Exercise = Output only the lines below from the one containing "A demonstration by" to the one containing "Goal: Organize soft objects", exactly as written, both ends kept.

Information given =
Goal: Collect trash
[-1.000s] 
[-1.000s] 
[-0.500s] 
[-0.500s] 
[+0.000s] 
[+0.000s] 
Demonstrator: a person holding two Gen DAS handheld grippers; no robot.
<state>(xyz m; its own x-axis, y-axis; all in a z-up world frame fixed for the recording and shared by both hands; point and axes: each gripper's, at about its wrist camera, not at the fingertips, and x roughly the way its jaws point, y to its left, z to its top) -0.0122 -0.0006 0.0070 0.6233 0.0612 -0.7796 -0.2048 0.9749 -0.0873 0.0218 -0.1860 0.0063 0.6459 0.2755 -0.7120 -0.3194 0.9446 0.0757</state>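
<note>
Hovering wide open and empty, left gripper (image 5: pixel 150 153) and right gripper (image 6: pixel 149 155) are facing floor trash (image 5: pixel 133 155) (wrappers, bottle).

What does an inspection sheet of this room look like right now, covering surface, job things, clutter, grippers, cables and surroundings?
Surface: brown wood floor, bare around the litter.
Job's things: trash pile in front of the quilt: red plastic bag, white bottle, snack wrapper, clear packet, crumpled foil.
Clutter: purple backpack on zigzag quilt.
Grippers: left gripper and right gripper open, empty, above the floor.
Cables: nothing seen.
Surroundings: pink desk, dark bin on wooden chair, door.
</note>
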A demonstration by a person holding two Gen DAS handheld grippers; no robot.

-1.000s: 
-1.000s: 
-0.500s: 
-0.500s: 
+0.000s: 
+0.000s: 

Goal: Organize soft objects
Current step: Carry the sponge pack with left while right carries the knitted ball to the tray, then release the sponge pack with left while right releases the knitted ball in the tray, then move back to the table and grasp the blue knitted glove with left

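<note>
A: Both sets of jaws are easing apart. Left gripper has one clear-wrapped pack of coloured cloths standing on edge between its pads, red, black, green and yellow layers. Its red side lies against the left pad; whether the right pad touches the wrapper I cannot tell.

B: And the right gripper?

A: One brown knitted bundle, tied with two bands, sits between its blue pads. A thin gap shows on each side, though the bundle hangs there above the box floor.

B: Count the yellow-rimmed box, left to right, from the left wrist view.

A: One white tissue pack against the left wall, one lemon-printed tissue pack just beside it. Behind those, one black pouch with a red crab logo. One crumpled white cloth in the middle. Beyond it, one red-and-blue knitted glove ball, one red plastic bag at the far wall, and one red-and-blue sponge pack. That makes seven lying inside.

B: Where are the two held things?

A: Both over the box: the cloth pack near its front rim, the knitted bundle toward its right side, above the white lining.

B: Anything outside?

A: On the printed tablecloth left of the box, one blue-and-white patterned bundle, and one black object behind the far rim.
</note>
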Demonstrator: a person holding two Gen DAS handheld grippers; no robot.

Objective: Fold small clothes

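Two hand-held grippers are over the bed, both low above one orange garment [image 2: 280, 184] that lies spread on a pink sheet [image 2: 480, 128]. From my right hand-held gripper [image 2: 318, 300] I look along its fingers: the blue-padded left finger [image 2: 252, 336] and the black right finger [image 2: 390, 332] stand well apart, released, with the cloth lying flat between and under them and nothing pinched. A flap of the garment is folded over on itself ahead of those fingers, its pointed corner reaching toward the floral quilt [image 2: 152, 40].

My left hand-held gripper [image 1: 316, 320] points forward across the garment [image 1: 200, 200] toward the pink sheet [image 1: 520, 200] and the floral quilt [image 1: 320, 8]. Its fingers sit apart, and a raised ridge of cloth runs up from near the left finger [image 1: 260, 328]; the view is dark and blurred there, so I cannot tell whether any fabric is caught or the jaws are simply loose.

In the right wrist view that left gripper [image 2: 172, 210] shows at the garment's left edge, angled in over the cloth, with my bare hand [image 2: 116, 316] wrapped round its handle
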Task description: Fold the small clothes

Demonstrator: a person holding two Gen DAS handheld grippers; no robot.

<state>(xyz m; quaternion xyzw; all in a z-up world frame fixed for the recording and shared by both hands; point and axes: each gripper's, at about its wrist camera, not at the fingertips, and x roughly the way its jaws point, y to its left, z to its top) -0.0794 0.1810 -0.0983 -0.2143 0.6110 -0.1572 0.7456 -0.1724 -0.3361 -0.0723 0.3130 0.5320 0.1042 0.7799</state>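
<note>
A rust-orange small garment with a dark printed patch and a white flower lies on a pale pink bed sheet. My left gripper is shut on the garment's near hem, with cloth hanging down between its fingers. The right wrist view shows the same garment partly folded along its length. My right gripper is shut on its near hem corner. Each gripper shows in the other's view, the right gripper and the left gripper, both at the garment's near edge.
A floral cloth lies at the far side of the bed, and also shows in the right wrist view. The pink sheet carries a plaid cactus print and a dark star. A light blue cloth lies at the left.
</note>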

Task solution =
A demonstration by a person holding two Gen DAS handheld grippers; no robot.

-1.000s: 
-1.000s: 
-0.500s: 
-0.500s: 
+0.000s: 
+0.000s: 

Goal: Organize soft objects

Nothing remains to add to the answer.